Author and public speaker Robert Greene attended U.C. California at Berkeley and the University of Wisconsin at Madison, where he received a degree in classical studies. He has worked in New York as an editor and writer at several magazines, including Esquire, and in Hollywood as a story developer and writer. In 1995 he was involved in the planning and creation of the art school Fabrica, outside Venice, Italy.
He is the author of numerous volumes on power, strategy, war, and seduction, including the international bestseller "The 48 Laws of Power," "The Art of Seduction," "The 33 Strategies of War," and "The 50th Law," co-written with rapper 50 Cent. Greene currently lives in Los Angeles.
Question: What’s an effective “opening move” for a would-be seducer?
Robert Greene: Oh boy. It really depends on what you’re after and where you are. You know, if you’re in a bar you can ask certain things that might work for a one night stand that if you tried in a library would earn you like a book hit over your head, so it really depends on where you are. You know the thing is in seduction… I’m kind of avoiding your question, but I’m not. The thing in seduction is everybody that you’re dealing with is an individual and your problem is you’re bringing with you your baggage, your past, your stereotypes about who a man is or what a woman is like. The other sex is almost, Freud said, is like another country. You know you don’t really understand them in any way, so you bring with you all of these stereotypes, the preconceptions and you just throw them on that person, and then you also have these lines that you learn from Robert Greene’s book, all right, the Game or some other stupid thing like that, and then you know it’s like you’re not dealing with that person as who they are, and they know it and they feel it and it feels empty and mechanical, and so I preach it in The Art of Seduction is knowing that person, gathering intelligence on them. I hate to put it that way.

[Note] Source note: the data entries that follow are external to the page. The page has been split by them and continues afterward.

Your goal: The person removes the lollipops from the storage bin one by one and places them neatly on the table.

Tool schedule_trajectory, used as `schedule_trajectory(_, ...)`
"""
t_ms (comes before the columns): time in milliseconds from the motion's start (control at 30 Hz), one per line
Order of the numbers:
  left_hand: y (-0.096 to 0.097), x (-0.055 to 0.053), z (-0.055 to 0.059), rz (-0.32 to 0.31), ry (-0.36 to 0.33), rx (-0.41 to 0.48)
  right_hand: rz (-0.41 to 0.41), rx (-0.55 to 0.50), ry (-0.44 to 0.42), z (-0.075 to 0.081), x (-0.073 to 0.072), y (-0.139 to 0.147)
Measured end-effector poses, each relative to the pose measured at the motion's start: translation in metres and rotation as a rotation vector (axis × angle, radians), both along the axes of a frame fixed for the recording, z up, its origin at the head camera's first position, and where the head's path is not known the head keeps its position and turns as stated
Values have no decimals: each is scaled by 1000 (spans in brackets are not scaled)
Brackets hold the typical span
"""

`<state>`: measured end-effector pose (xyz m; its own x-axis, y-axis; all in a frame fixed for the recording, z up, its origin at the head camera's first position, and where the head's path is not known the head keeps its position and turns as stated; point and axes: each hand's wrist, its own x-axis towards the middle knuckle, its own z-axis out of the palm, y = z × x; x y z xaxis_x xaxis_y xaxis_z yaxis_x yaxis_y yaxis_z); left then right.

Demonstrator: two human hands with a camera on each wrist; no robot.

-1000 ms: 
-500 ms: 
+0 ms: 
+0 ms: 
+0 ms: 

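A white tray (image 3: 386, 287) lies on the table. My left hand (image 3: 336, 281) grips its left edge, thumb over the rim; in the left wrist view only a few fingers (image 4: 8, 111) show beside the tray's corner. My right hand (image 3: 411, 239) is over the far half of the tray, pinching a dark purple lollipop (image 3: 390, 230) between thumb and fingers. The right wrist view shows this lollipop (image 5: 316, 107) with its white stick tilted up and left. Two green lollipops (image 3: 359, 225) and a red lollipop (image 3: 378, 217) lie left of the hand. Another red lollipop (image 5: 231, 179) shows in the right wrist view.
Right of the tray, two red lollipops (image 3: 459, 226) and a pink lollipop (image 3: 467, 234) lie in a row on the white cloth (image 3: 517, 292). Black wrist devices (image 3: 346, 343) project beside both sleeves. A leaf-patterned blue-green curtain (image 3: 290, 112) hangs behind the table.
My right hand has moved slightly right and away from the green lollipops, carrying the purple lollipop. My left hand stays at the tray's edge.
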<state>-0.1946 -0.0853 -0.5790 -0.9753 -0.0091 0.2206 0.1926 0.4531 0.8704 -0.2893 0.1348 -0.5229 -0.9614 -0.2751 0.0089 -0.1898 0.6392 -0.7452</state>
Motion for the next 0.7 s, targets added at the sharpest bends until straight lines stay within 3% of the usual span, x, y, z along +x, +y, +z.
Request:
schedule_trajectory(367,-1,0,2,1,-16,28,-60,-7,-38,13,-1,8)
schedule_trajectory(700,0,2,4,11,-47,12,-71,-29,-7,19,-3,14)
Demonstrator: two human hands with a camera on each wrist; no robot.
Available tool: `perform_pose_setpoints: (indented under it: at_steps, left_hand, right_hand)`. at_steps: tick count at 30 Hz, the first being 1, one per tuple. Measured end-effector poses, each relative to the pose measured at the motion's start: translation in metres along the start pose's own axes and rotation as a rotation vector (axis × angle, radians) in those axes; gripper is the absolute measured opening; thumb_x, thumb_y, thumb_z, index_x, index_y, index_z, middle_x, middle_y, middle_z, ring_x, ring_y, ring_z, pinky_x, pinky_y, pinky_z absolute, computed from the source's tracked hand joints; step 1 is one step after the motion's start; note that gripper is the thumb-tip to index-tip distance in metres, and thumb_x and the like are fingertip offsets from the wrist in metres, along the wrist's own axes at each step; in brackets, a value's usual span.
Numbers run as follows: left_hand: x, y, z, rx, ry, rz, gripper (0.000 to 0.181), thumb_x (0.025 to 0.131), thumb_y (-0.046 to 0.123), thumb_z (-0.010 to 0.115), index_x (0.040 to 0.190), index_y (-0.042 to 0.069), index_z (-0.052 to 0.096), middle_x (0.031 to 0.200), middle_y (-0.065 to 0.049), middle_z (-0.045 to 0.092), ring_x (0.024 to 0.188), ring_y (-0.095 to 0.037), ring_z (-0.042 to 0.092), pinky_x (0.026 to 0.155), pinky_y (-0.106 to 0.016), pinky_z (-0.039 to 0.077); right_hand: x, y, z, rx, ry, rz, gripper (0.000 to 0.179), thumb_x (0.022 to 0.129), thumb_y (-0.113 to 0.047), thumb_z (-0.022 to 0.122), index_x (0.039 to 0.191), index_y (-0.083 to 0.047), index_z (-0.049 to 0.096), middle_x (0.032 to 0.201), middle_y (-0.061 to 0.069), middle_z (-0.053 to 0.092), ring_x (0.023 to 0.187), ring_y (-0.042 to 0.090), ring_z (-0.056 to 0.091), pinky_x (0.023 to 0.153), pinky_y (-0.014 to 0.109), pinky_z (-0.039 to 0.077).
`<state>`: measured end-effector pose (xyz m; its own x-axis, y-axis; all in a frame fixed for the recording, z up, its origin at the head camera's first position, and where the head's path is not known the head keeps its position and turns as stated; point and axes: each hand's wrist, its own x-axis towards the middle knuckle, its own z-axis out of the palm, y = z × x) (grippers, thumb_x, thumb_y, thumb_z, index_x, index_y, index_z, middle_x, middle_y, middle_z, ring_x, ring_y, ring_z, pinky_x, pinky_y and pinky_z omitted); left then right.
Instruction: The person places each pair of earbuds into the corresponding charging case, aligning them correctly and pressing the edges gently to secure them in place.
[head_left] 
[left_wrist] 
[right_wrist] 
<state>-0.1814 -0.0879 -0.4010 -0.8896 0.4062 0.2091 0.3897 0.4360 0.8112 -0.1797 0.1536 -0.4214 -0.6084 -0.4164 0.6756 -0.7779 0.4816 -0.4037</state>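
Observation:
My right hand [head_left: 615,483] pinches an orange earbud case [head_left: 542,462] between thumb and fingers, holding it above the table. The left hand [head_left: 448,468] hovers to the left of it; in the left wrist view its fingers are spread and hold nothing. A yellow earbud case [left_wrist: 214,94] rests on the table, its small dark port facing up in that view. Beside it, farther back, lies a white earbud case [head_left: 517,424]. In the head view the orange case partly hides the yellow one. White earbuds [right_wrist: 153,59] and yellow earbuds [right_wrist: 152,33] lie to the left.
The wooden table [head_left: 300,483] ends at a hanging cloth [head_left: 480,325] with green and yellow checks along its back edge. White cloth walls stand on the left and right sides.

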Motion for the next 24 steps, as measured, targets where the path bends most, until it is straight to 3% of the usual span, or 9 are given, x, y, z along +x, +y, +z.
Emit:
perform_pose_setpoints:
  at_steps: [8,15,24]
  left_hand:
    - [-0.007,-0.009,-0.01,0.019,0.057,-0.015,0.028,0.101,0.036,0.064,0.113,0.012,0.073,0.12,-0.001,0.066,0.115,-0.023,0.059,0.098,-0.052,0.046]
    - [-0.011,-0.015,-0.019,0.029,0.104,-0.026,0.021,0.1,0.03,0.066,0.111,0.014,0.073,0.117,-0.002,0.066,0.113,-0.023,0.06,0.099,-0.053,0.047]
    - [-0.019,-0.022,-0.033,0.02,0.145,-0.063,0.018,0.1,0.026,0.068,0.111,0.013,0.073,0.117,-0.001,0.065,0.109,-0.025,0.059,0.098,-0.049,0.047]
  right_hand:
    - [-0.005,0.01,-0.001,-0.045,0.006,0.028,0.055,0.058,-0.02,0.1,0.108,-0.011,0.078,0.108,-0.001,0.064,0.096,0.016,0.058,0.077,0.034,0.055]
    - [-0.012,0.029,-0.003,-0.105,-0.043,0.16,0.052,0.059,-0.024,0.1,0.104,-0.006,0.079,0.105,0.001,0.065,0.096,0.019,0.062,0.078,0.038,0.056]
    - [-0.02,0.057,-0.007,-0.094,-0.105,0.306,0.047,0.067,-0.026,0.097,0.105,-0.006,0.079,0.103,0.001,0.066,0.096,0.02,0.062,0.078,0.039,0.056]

Figuring out what makes them tick, who they are, what they’re needs are, what they’re missing in life, what they want, then when you reach that point and you know who they are then you can make something a little bolder. Sometimes being bold in that first time you meet somebody can work very well because it shows that you have a level of confidence, that you’re not nervous and it can kind of infect the other person, but it depends on the woman you’re trying to seduce. Your boldness can seem arrogant. It can seem cocky. It can seem like you’re just thinking about yourself. If you’re able to make that person feel like an individual and that they are wanted and desired for who they are then you’re going to seduce them whether your try boldness or whatever it is. So it’s more like individualizing the people you’re trying to seduce or reach in life.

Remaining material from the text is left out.